▶ _Your assignment_
Retype the whole listing, character for character.

▶ _Data extract_
-=-=-

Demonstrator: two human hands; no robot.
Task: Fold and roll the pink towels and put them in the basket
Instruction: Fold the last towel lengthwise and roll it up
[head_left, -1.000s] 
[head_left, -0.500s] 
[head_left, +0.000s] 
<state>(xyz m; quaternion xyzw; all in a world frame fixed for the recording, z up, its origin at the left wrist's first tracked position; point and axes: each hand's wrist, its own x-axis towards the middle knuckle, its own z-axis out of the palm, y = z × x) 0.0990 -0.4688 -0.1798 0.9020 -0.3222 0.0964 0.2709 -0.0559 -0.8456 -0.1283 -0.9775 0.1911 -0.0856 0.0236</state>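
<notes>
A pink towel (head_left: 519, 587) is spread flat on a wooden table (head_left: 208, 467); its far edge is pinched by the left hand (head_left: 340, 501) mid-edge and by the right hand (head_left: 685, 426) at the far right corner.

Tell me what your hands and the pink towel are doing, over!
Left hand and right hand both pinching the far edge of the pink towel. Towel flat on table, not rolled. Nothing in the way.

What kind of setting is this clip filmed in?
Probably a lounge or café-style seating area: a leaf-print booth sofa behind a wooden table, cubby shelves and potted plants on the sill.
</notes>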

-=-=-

▶ _Reply to the exercise_
Demonstrator: two human hands; no robot.
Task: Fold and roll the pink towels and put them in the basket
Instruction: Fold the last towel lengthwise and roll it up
[head_left, -1.000s] 
[head_left, -0.500s] 
[head_left, +0.000s] 
<state>(xyz m; quaternion xyzw; all in a world frame fixed for the recording, z up, its origin at the left wrist's first tracked position; point and axes: each hand's wrist, its own x-axis towards the middle knuckle, its own z-axis out of the palm, y = z × x) 0.0990 -0.4688 -0.1798 0.9020 -0.3222 0.0964 0.2709 -0.0559 -0.8456 -0.1283 -0.9775 0.1911 -0.0856 0.0236</state>
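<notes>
A pink towel (head_left: 519, 587) is spread flat on a wooden table (head_left: 208, 467); its far edge is pinched by the left hand (head_left: 340, 501) mid-edge and by the right hand (head_left: 685, 426) at the far right corner.

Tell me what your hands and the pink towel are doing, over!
Left hand and right hand both pinching the far edge of the pink towel. Towel flat on table, not rolled. Nothing in the way.

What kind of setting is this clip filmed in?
Probably a lounge or café-style seating area: a leaf-print booth sofa behind a wooden table, cubby shelves and potted plants on the sill.
</notes>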

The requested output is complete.